Genevieve, con un sombrero de plumas que parecía un pavo real en plena crisis existencial, añadió con aire místico:

—Dicen que esta selva tiene una energía cósmica. ¡Perfecta para inspirar mi nueva línea de joyas veganas hechas con cristales éticos! 

Georgette, obsesionada con su dieta de jugos detox y su "cuerpo templo", gruñó mientras se aplicaba un repelente de mosquitos orgánico:

—Espero que no haya insectos aquí. Mi sangre es demasiado pura para esos bichos vulgares. ¡Soy prácticamente un licuado de kale humano!

Ginevra, la reina del drama, se abanicaba con una hoja de palmera que había arrancado de un árbol con un gesto teatral, como si estuviera en una ópera:

—Chicas, si no consigo una foto con una cascada, mi vida no tendrá sentido. ¡Mi feed necesita drama natural, o mis seguidores se rebelarán!

El guía, un hombre flaco y nervioso llamado Pepe, con una camisa empapada de sudor y ojos que parecían gritar "¡Renuncié demasiado tarde!", las condujo por un sendero apenas visible, cubierto de raíces retorcidas y charcos que burbujeaban como si escondieran algo vivo. 

—Señoras, por favor, manténganse juntas —suplicó Pepe, limpiándose la frente con un pañuelo raído—. Esta selva no es un juego. Hay rumores de una tribu perdida, los Carlos Quesones, pero… son solo cuentos de abuelas.

—¡Qué hombre tan exagerado! —se burló Giselle, revisando su manicura de gel incrustada con esmeraldas—. Esto es como un set de Hollywood, pero con pésima iluminación y sin catering.

Minutos después, el destino decidió que Pepe no merecía seguir en la historia. Tropezó con una raíz traicionera, cayó de cara contra el suelo húmedo y, en un giro digno de una película de terror absurda, un enjambre de hormigas carnívoras emergió del suelo como un géiser negro y brillante. En segundos, cubrieron a Pepe, devorándolo mientras sus gritos se convertían en un gorgoteo patético.
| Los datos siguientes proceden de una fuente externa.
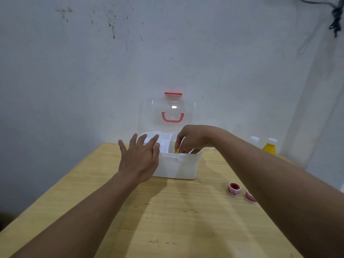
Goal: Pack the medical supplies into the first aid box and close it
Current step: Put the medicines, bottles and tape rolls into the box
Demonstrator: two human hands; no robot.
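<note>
Right hand (191, 139): fingers curled down into the right-hand compartment of the first aid box (176, 165), pinching a small item (176, 151) of which only a yellow-orange sliver shows at the front rim. Identity of the item cannot be told; it looks thin and light, probably a packet or strip, so a fingertip pinch should be enough.

Left hand (140, 155): fingers spread, holding nothing, palm down over the box's left front corner. Whether it touches the rim or hovers just above cannot be told. Judged role: steadying the box.

Box: white plastic, thin-walled, likely light and prone to sliding on the wooden table (176, 220) if pushed from one side. It sits near the far edge of the table, about mid-width. Clear lid (167, 112) stands upright behind it, with a pink handle (172, 117) and a red latch (173, 94) at the top. The lid looks stiff but scratchable. For closing, best taken by its top edge near the latch and swung forward, the other hand bracing the base.

Remaining supplies: two red-and-white tape rolls (234, 189) near the right edge of the table, just beside each other, the farther-right one partly hidden by the right forearm. Rigid, light, may roll; grasp across the flat faces. A yellow bottle (269, 147) with a white cap stands at the far right corner; smooth, take it around the body.

Packing not yet complete.
</note>
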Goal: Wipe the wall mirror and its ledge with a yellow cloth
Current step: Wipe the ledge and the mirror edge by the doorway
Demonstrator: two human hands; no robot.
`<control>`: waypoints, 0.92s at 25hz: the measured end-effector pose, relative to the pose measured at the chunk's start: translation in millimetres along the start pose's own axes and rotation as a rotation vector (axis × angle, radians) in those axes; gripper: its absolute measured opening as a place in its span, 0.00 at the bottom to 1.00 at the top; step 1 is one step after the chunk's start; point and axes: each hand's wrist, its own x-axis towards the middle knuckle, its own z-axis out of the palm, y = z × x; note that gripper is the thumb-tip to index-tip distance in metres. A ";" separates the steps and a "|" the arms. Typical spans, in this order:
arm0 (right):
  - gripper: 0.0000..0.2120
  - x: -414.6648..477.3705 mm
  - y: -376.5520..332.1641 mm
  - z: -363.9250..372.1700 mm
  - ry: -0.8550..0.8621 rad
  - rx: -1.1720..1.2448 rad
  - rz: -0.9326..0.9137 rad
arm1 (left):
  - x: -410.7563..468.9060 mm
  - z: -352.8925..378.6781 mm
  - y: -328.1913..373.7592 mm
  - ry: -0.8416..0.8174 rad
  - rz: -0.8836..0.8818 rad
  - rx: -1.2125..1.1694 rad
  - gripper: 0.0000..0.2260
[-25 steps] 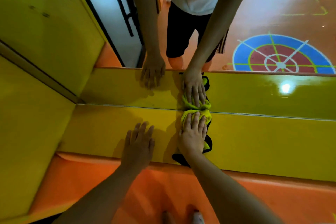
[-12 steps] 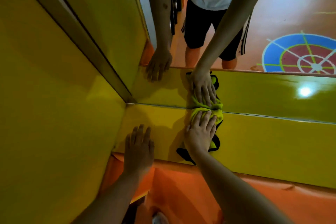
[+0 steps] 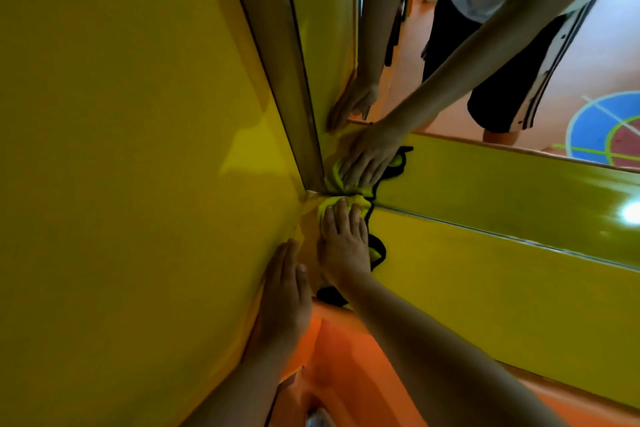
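A yellow cloth (image 3: 375,251) with a black edge lies on the yellow ledge (image 3: 485,274), pushed into the corner where the ledge meets the mirror (image 3: 485,62) and the side wall. My right hand (image 3: 343,243) presses flat on the cloth, fingers straight and pointing at the mirror's bottom edge. My left hand (image 3: 285,288) rests flat against the yellow side wall (image 3: 121,184) just left of the cloth. Both hands and the cloth are reflected in the mirror above.
An orange padded surface (image 3: 346,374) runs below the ledge. The yellow side wall fills the left half of the view. The mirror reflects an orange floor with a blue target marking (image 3: 609,135).
My right hand has slid the cloth left along the ledge into the corner. My left hand has moved off the ledge onto the side wall. The view has swung left.
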 end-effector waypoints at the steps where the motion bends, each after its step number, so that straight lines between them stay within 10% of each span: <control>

Las chicas, en lugar de gritar o huir, se indignaron.

—¡Qué grosero! —espetó Geraldine, cruzándose de brazos—. ¿Nos abandona en este basurero verde? ¡Exijo un reembolso y una reseña de una estrella en TripAdvisor!

—¡Mi terapeuta me cobrará triple por este trauma! —añadió Genevieve, ajustándose su sombrero de plumas—. ¡Esto es inaceptable para mi sensibilidad artística!

Sin guía, las amigas se adentraron más en la selva, riendo y quejándose como si estuvieran en un centro comercial con aire acondicionado estropeado. La noche cayó como un telón de plomo, y la selva cobró vida con sonidos inquietantes: susurros que no eran viento, risas que no eran humanas, y un crujido constante, como si los árboles mismos las persiguieran.

La selva era un reino de maravillas y pesadillas, un lugar donde la naturaleza parecía diseñada por un dios con un sentido del humor macabro. Los árboles, algunos tan altos que sus copas se perdían en una niebla perpetua, tenían cortezas grabadas con símbolos que parecían ojos vigilantes, parpadeando en la penumbra.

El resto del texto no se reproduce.